Teleguided self-ultrasound scanning for longitudinal monitoring of muscle mass during spaceflight
Jessica M. Scott,
Meghan Downs,
David S. Martin,
Erik Hougland,
Laura Sarmiento,
Natalia Arzeno,
Donald R. Pettit,
Robert Ploutz-Snyder,
David Cunningham,
Lee W. Jones,
Richard Do,
Lori Ploutz-Snyder
Affiliations
Jessica M. Scott
Department of Medicine, Memorial Sloan Kettering Cancer Center, 485 Lexington Avenue, New York, NY 10017, USA; Weill Cornell Medical College, New York, NY 10017, USA; Corresponding author
Meghan Downs
National Aeronautics and Space Administration (NASA), Houston, TX 77058, USA
David S. Martin
KBRWyle, Houston, TX 77058, USA
Erik Hougland
Leidos, Houston, TX 77058, USA
Laura Sarmiento
MEIT, Houston, TX 77058, USA
Natalia Arzeno
Infinx Healthcare, Austin, TX, USA
Donald R. Pettit
National Aeronautics and Space Administration (NASA), Houston, TX 77058, USA
Robert Ploutz-Snyder
University of Michigan, Ann Arbor, MI 48109, USA
David Cunningham
Case Western Reserve University, Cleveland, OH 44109, USA; MetroHealth Medical Center, Cleveland, OH 44109, USA
Lee W. Jones
Department of Medicine, Memorial Sloan Kettering Cancer Center, 485 Lexington Avenue, New York, NY 10017, USA; Weill Cornell Medical College, New York, NY 10017, USA
Richard Do
Department of Medicine, Memorial Sloan Kettering Cancer Center, 485 Lexington Avenue, New York, NY 10017, USA
Summary: Loss of muscle mass is a major concern for long duration spaceflight.
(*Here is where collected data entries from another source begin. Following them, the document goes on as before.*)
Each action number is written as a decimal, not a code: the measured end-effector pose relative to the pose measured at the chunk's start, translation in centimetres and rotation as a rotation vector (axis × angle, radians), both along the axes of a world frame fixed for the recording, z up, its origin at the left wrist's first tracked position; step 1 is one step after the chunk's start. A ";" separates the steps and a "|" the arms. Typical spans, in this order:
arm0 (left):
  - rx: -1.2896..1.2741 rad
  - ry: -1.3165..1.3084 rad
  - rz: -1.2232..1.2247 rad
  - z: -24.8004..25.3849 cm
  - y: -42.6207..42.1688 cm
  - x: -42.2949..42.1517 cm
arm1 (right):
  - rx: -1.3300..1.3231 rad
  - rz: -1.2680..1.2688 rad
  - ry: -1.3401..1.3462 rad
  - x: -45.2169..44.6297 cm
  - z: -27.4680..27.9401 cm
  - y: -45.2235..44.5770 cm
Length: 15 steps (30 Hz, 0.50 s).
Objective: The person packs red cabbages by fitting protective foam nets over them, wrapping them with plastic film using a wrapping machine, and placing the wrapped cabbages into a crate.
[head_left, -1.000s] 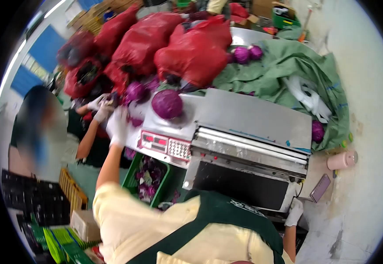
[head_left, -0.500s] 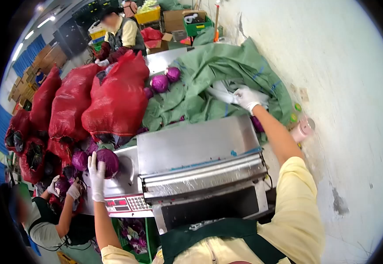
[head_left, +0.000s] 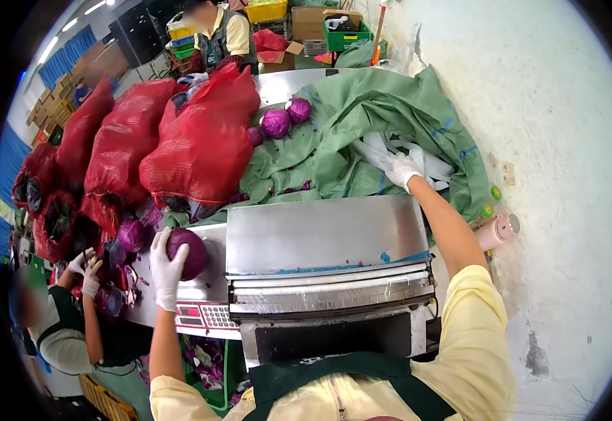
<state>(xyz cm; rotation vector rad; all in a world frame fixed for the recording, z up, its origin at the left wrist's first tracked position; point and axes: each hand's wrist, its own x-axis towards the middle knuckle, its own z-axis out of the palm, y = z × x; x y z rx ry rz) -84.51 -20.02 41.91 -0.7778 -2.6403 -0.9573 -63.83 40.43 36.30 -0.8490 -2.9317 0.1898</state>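
My left hand [head_left: 167, 270], in a white glove, has its fingers curled round the side of a red cabbage [head_left: 189, 254] on the steel surface of the scale. On the right, my gloved right hand [head_left: 400, 170] reaches into a hollow of the green tarp [head_left: 341, 112]. Its fingers bend onto a loose heap of white, plastic-looking strips [head_left: 432, 165], and the fingertips are partly hidden. Between my arms stands a film wrapping machine [head_left: 327, 228] with a steel top and clear film at its front roller.
Red mesh sacks [head_left: 204, 154] stand at left. Two cabbages [head_left: 275, 123] lie on the tarp. A keypad [head_left: 219, 316] fronts the scale, with a green crate [head_left: 232, 372] below. A pink bottle [head_left: 497, 231] stands by the wall. Co-workers are at left [head_left: 60, 316] and back [head_left: 225, 35].
The view has shifted slightly. My left hand now wraps further round the cabbage, thumb spread. My right hand stays at the white strips, which look more spread out.
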 end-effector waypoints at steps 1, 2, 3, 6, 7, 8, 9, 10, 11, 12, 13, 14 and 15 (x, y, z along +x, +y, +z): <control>-0.044 0.129 0.019 -0.2 0.5 1.5 | 0.083 -0.005 -0.133 0.1 -0.1 -0.2; -0.104 0.192 0.034 -0.2 1.1 3.0 | 0.165 -0.006 -0.261 -0.1 -0.3 -0.5; -0.131 0.283 0.036 -0.5 1.3 4.2 | -0.006 -0.095 -0.408 -0.8 0.1 -0.5; -0.090 0.403 0.044 -2.6 0.1 6.6 | 0.105 -0.032 -0.186 -0.6 1.8 -2.3; -0.051 0.379 0.025 -3.2 -0.9 6.6 | 0.076 -0.025 -0.115 -0.8 2.1 -2.0; 0.020 0.363 -0.002 -4.0 -2.0 6.2 | 0.047 -0.021 -0.051 -1.1 2.3 -1.7; 0.074 0.332 0.008 -4.4 -2.8 5.6 | 0.056 -0.004 -0.047 -1.3 2.9 -1.7; 0.130 0.294 0.016 -4.6 -3.3 5.1 | 0.072 0.008 -0.023 -1.3 3.6 -1.8; 0.176 0.272 0.025 -4.9 -3.4 4.3 | 0.089 0.017 -0.003 -1.0 4.2 -1.8; 0.174 0.233 0.063 -4.0 -3.1 4.4 | 0.103 0.030 -0.009 -1.0 4.0 -1.6; 0.154 0.208 0.065 -3.6 -2.9 4.2 | 0.133 0.038 -0.143 -1.6 3.2 -1.1; 0.138 0.190 0.067 -3.2 -2.6 4.0 | 0.167 0.043 -0.270 -2.3 2.3 -0.2; 0.109 0.201 0.044 -2.6 -2.5 4.2 | 0.143 0.031 -0.297 -2.4 0.3 1.1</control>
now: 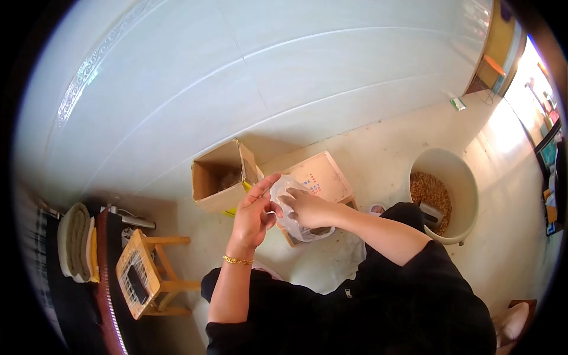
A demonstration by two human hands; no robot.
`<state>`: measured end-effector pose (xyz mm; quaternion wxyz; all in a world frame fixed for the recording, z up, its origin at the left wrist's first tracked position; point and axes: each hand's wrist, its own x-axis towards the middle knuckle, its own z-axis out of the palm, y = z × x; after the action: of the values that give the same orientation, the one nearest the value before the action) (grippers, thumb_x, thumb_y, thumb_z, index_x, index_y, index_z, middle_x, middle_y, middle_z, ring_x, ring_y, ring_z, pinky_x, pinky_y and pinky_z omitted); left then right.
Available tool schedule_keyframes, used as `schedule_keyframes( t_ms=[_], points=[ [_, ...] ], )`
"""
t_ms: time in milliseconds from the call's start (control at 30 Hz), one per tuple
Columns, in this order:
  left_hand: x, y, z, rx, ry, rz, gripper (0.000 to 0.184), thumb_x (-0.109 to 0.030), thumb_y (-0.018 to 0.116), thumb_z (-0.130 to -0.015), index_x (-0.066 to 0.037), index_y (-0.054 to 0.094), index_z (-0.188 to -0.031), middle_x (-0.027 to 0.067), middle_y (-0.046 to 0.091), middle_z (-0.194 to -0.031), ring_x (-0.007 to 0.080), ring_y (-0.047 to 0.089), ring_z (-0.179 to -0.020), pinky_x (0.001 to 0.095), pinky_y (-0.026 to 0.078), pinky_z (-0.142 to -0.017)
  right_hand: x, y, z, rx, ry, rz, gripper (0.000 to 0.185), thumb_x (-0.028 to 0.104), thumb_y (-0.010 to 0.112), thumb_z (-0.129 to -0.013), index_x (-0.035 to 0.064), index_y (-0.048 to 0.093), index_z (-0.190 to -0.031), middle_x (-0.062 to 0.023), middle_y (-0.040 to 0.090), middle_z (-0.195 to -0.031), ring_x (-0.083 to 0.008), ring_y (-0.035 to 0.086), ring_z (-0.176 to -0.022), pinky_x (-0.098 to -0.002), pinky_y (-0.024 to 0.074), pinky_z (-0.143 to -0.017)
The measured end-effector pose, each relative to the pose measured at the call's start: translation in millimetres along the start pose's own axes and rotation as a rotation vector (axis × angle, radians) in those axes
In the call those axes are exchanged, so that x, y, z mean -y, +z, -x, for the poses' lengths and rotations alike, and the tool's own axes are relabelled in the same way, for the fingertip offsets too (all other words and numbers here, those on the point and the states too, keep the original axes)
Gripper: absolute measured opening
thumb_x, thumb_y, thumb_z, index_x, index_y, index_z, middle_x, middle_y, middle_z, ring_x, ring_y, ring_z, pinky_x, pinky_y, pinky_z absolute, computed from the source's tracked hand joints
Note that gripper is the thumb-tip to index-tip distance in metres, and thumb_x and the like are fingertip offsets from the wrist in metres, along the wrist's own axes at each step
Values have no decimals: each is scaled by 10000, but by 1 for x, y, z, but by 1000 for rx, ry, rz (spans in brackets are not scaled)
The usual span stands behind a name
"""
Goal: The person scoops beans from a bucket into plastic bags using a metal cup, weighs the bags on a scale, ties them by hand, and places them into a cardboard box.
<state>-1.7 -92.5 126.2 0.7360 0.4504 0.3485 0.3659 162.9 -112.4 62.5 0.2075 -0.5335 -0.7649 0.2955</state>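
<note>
I have a thin, crumpled white plastic bag point(291, 226) between my hands, over the near left edge of a pale cardboard carton with red and blue print point(324, 171) on the floor point(384, 133). My right hand point(307, 208) has its fingers on the bag, but I can't tell if they grip it. My left hand point(254, 212) is at the bag's left side, fingers apart and a bit curled; I can't tell if it pinches the plastic. I think the bag is only part done: both hands are busy there, and I see no knot. A grey metal scoop point(433, 213) lies in a round cream bucket point(467, 198), on brown grains point(429, 186).
</note>
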Motion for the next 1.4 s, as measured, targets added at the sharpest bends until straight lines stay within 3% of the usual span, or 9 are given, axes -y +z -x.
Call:
schedule_keyframes(
  t_ms=[133,367,433,567,633,767,933,1067,1400],
  points=[
    [-3,-8,3,-44,50,56,372,-50,366,-920,-22,441,-1284,77,461,-1292,111,546,-618,169,349,-404,-12,1,7,150,-37,714,372,316,533,-799,122,645,-1097,-158,424,-1346,-307,407,-1243,-626,24,-1041],
    [3,-17,8,-118,17,-79,352,-68,380,-931,-33,469,-1270,54,516,-1221,96,551,-622,156,311,-383,-3,3,-18,639,306,585,329,277,535,-793,124,665,-1053,-135,454,-1327,-292,471,-1171,-614,124,-1038],
    [7,-14,9,5,-101,-83,376,-49,379,-915,-27,447,-1284,38,518,-1238,111,565,-587,160,318,-373,-10,15,-10,77,159,134,356,241,532,-805,100,626,-1118,-143,453,-1322,-307,401,-1240,-618,143,-1035],
    [2,-2,15,57,-63,-91,354,-72,381,-932,-36,469,-1272,31,516,-1245,106,571,-602,158,316,-374,-19,19,-1,171,-137,581,406,237,508,-829,114,559,-1213,-153,424,-1339,-348,288,-1308,-640,119,-1030],
    [3,-6,12,22,-62,-127,354,-80,379,-936,-41,467,-1277,31,500,-1263,105,574,-609,155,316,-376,-16,23,-7,753,230,913,449,251,499,-837,155,506,-1275,-153,368,-1378,-385,191,-1341,-664,96,-1021],
    [4,-9,10,-27,-58,-215,360,-101,376,-944,-55,458,-1292,35,464,-1303,103,582,-633,152,321,-382,1,19,0,630,216,749,411,252,515,-828,152,553,-1225,-161,384,-1364,-395,194,-1334,-686,71,-1007],
    [12,-15,6,-87,-87,-274,365,-111,368,-944,-65,458,-1295,48,474,-1287,108,588,-643,157,327,-384,8,14,-2,812,310,517,350,190,544,-783,117,615,-1118,-134,602,-1117,-332,543,-1083,-567,403,-876],
    [14,-18,3,-165,-47,-279,375,-133,374,-941,-45,445,-1299,94,459,-1313,114,613,-643,168,339,-391,11,6,8,809,236,647,361,146,547,-762,110,615,-1115,-140,632,-1027,-298,620,-927,-441,483,-770],
    [25,-20,-11,-117,-100,-348,389,-172,410,-931,-64,439,-1304,60,449,-1336,113,615,-644,168,350,-409,-12,-157,34,-242,-76,28,306,123,576,-828,41,580,-1123,-140,632,-1023,-221,630,-837,-332,503,-741]
  ],
)
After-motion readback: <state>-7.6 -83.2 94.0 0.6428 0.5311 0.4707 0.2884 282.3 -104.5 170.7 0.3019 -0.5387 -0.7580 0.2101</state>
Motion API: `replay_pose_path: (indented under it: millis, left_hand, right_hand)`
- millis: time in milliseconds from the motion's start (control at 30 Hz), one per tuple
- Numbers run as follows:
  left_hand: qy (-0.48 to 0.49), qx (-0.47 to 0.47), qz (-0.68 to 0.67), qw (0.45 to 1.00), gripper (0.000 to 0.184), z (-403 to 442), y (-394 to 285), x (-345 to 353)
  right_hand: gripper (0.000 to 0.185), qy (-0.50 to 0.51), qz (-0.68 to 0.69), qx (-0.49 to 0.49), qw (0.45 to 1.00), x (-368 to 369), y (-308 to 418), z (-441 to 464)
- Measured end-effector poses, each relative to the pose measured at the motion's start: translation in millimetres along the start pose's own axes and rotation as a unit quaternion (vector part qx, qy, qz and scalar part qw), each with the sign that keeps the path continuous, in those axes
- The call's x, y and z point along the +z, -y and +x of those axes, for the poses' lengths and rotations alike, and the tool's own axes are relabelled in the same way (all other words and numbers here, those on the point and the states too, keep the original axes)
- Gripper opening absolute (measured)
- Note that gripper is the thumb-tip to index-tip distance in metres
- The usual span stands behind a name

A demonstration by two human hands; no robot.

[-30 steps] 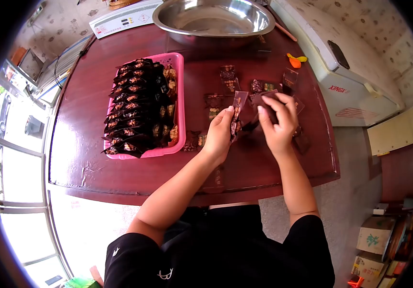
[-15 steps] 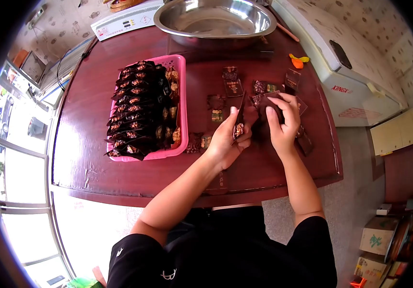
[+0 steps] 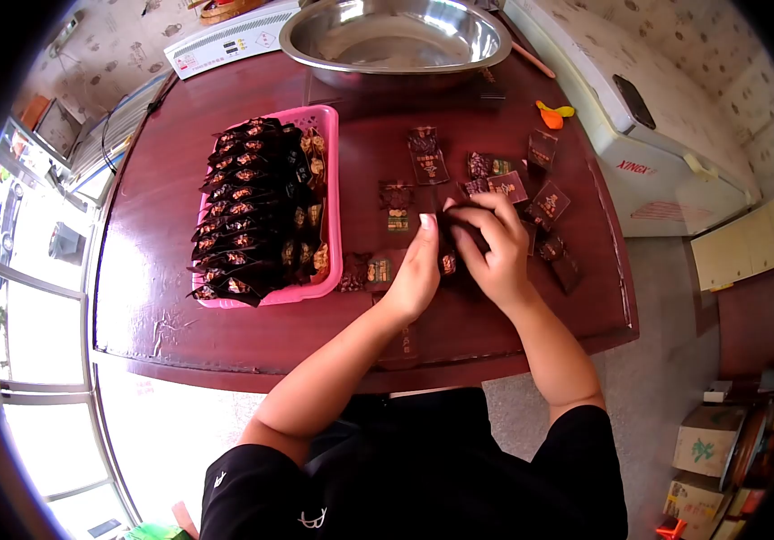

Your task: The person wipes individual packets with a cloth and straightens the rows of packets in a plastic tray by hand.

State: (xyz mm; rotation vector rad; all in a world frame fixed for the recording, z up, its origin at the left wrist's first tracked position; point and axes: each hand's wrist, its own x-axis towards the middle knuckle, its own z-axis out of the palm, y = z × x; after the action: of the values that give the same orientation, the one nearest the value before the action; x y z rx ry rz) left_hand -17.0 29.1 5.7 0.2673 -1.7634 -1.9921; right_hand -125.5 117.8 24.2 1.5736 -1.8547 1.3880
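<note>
Dark, printed wrapping (image 3: 448, 263), partly hidden, sits pinched between curled left hand (image 3: 416, 277) and curled right hand (image 3: 497, 250).

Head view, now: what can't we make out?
- Dark brown, glossy packet between the left hand and right hand: head view, mostly hidden by the hands; sealed or open, can't tell.
- Black, shiny packets in the pink plastic basket: head view, overlap hides their count.
- Oval steel basin: head view, far rim cut off by top edge.
- Brown rectangular packet: head view, fine print too small.
</note>
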Motion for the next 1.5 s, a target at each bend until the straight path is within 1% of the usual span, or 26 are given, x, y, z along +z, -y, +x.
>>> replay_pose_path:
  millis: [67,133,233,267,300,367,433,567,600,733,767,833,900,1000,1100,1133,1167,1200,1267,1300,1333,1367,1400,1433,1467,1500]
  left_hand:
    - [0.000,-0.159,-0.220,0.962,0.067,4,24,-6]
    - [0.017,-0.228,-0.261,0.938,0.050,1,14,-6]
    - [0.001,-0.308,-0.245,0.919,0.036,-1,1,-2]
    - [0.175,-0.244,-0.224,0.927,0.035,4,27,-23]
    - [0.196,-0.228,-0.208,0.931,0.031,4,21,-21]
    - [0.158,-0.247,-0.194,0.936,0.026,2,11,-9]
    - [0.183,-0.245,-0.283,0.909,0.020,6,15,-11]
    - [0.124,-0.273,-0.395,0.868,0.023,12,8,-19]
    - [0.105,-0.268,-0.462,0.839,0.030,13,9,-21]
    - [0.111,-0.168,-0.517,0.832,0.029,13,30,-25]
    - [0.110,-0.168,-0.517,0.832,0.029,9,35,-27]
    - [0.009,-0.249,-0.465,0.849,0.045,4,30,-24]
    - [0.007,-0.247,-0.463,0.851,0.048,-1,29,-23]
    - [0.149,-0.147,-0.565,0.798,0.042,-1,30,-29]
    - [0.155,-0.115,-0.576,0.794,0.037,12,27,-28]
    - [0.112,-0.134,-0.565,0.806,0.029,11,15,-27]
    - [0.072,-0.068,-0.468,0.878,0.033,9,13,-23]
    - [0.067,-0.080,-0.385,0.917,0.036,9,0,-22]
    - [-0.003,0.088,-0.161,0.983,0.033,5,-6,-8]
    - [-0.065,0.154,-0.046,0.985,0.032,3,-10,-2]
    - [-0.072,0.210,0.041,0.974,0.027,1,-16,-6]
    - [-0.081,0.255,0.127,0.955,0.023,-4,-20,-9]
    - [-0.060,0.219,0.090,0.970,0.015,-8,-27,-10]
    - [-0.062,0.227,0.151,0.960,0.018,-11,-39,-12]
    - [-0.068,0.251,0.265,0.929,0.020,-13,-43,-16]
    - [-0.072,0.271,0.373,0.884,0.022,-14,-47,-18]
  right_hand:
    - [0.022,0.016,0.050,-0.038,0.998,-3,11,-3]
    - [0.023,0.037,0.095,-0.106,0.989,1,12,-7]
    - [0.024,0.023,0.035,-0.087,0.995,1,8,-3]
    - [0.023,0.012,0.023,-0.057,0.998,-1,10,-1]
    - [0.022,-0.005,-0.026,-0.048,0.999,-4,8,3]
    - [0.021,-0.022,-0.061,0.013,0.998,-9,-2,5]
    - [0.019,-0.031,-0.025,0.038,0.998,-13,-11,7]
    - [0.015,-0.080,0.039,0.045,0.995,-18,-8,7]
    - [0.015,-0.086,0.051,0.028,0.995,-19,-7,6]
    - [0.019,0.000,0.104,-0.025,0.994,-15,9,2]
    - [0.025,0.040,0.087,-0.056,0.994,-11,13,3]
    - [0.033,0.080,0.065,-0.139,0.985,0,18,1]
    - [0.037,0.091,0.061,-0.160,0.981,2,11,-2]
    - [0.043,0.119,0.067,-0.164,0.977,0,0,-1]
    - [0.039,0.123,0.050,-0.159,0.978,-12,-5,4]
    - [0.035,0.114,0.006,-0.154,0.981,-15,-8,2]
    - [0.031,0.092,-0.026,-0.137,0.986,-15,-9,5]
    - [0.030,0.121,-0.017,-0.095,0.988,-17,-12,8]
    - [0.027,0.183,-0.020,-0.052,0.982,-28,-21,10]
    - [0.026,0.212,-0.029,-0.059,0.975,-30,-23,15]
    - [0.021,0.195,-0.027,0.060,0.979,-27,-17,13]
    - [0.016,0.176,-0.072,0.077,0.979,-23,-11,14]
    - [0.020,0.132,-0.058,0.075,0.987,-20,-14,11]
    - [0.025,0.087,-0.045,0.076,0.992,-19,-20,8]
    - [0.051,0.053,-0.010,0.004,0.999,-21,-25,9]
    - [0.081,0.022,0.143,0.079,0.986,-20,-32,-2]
However, due to the need for specialized equipment, muscle size has only been assessed before and after spaceflight where ~20% loss is observed. Here, we demonstrate the utility of teleguided self-ultrasound scanning (Tele-SUS) to accurately monitor leg muscle size in astronauts during spaceflight. Over an average of 168 ± 57 days of spaceflight, 74 Tele-SUS sessions were performed. There were no significant differences between panoramic ultrasound images obtained by astronauts seven days prior to landing and expert sonographer after flight or between change in muscle size assessed by ultrasound and magnetic resonance imaging. These findings extend the current capabilities of ultrasound imaging to allow self-monitoring of muscle size with remote guidance.